Largo do Pelourinho

The term ‘square’ is a bit of a misnomer for Porto Santo’s focal hub, because Largo do Pelourinho is triangle-shaped. Also, although it is the heart of town it is often a picture of quiet repose – an old man gently tapping his toe at the café, a visitor wandering into the church, a municipal official disappearing into the town hall. Date palms provide patches of shade, and you can also see a few Dragon Trees, a curious native of the Madeiran archipelago that oozes a red sap. This ‘Dragon’s Blood’ was once used in dyes and varnish for musical instruments, as well as in medicines (it was supposed to have magical properties).

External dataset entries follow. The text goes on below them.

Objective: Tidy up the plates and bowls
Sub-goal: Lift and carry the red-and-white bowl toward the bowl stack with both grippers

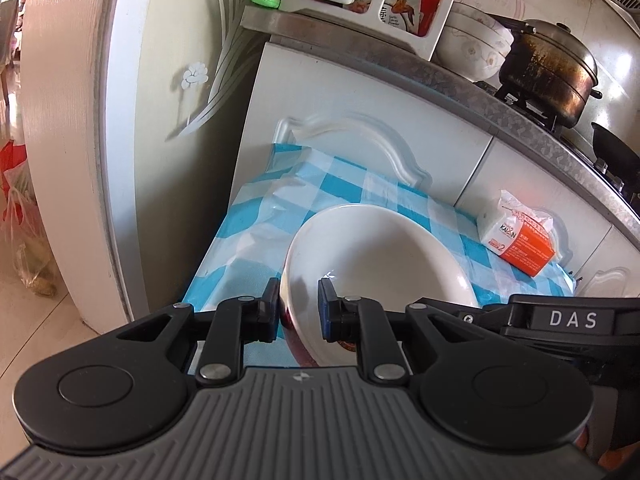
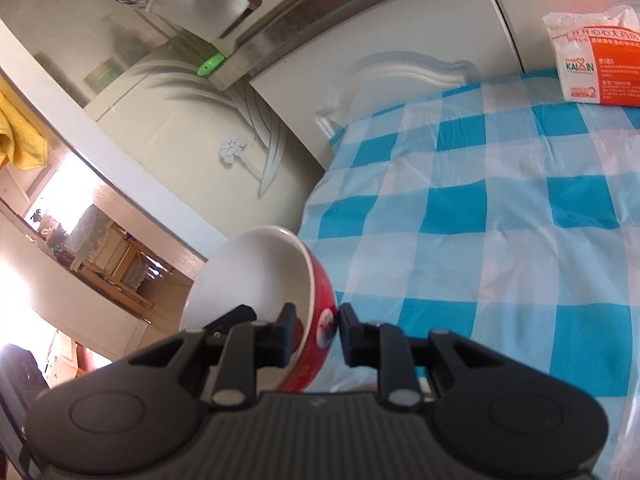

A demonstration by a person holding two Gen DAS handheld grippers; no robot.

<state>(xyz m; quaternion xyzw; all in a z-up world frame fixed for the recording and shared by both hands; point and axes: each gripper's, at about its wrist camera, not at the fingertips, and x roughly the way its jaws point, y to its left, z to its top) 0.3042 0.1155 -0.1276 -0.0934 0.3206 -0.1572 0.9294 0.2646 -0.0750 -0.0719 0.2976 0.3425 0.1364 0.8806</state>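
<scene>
Left claw: clenched on red bowl rim, six o'clock.
Right claw: clamps same bowl's wall.
Advice: lift level, both claws together, above checked bench.

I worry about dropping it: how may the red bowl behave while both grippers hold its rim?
The red bowl looks glazed, so it may slip between the fingers. It seems rigid ceramic and would probably chip if dropped. Gripped at the rim by left gripper and right gripper, it may tilt.
</scene>
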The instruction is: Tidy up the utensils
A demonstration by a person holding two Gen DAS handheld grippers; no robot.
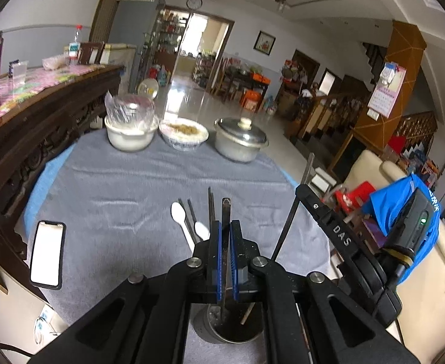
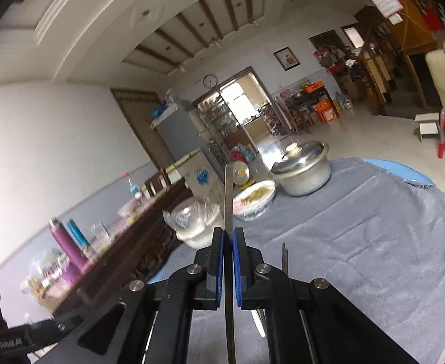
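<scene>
Directly below the left tool (image 1: 225, 227), a round metal holder (image 1: 222, 330) is standing at the near edge of the desk (image 1: 116, 188), with a wooden stick leaning inside it. This tool is angling downward over the holder, its blue pads closed on a flat metal utensil handle (image 1: 226, 212) that is running between them from the holder's mouth up past the tips. Beyond the tips, two white spoons (image 1: 180, 214) and several dark chopsticks (image 1: 192, 212) are lying on the grey cloth near the desk's near edge. A phone (image 1: 47, 253) is lying at the near left edge. Along the far edge, a covered white bowl (image 1: 130, 135), a bowl of food (image 1: 183, 133) and a lidded metal pot (image 1: 240, 142) are standing in a row.

At the right edge of the left view, the right tool (image 2: 228, 230) is appearing as a black body borne by a blue sleeve (image 1: 404, 209). It is pointing nearly level across the desk, rolled to one side, its pads gripping a second flat metal utensil (image 2: 228, 194) that is projecting well past the fingertips.
</scene>
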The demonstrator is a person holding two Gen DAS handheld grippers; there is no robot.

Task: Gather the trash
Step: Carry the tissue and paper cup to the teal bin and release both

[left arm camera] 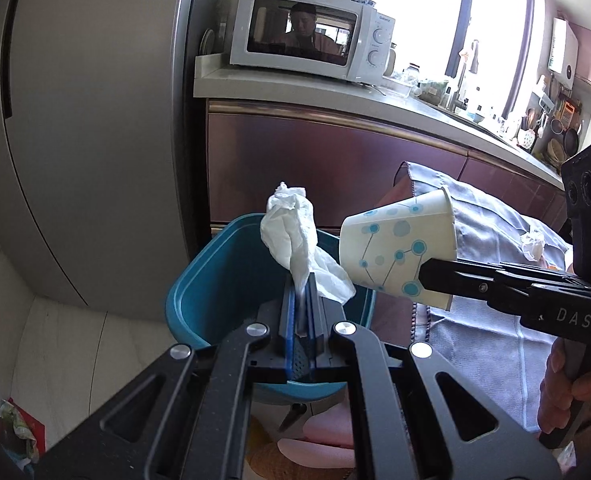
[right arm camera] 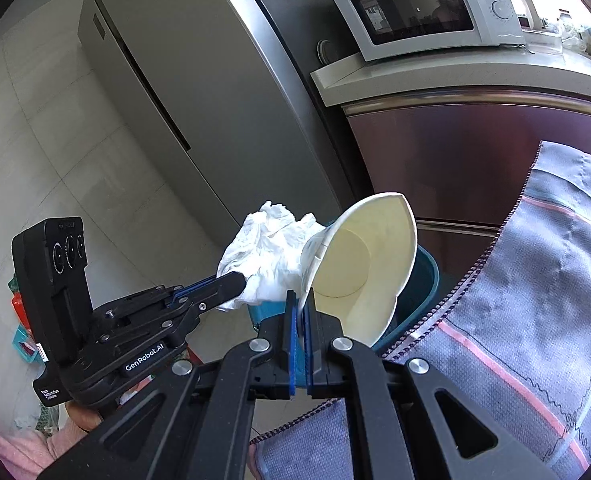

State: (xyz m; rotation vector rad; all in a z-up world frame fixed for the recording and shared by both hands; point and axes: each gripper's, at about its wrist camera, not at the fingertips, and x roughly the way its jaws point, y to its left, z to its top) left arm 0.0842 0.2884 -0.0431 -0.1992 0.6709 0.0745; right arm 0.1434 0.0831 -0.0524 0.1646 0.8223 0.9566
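While clamped: tissue (left arm camera: 295, 232), paper cup (left arm camera: 403, 248).

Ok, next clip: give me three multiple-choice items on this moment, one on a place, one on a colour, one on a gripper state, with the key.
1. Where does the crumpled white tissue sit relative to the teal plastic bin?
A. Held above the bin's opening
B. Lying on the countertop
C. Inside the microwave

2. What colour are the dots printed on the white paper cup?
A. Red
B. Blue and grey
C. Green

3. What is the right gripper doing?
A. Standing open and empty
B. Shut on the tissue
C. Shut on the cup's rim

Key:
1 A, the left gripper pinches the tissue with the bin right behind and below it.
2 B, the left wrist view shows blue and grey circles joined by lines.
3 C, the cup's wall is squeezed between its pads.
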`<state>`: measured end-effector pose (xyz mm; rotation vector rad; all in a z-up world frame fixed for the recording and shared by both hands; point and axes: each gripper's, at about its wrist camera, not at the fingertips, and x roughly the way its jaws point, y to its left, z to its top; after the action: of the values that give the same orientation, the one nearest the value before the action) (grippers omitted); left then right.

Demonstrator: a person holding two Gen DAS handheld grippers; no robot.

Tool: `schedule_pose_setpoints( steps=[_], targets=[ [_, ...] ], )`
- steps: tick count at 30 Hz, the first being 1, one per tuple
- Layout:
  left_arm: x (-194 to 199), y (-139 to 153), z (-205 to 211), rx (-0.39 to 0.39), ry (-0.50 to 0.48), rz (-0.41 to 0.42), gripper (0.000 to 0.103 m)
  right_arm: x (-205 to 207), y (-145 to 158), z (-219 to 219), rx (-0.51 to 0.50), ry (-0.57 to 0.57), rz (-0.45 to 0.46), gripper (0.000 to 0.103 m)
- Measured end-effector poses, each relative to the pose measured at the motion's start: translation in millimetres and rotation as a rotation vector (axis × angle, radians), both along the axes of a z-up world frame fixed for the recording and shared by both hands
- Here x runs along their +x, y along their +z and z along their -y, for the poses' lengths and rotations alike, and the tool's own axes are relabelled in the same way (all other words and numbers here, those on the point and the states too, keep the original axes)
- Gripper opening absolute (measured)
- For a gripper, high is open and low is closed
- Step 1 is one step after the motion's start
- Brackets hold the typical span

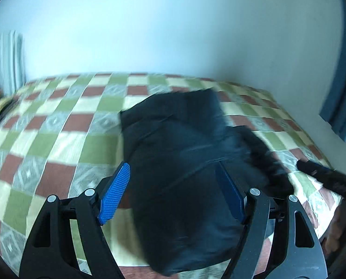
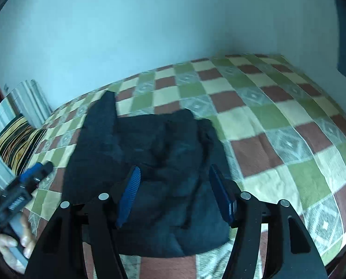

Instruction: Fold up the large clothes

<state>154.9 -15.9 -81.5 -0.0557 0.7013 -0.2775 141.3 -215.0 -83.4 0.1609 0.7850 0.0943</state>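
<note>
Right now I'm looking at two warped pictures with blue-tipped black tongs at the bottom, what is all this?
Those tongs are hand-held grippers; a person carries one in each hand. Each picture comes from a wide-angle camera on one gripper, looking along its fingers. The left gripper and the right gripper both stand open, holding nothing, above a dark garment lying bunched on a checkered bedspread. The right camera also shows the person's left hand holding the other gripper. A pale wall lies behind the bed, a blue curtain at one side.
</note>
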Motion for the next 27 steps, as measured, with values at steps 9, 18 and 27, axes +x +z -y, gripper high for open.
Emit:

Most of the solid little Old Town Hall at the top end of Largo do Pelourinho dates back to the 16th century. Across the way is the seat of the Regional Government. Next door to the town hall, the parish church of Nossa Senhora da Piedade is on the site of Porto Santo’s first chapel, built between 1420 and 1446. This chapel was burned down by pirates in 1667, and the villagers then built the church we see today. A small gothic chapel on the south side of the building is all that remains of the original. The centerpiece of the church is a 17th-century painting of Mary Magdalene and a Deposition from the Cross. Beyond the church is the startlingly modern new town hall and Cultural & Congress Centre, often a venue for films, conferences and concerts. Behind the Congress Centre, on Rua Cristóvão Colombo, is the Capela de Misericórdia, a simple church in the Mannerist style, dating from the middle of the 16th century but battered by subsequent pirate raids. At the entrance is an old font for holy water, carved from Porto Santo stone.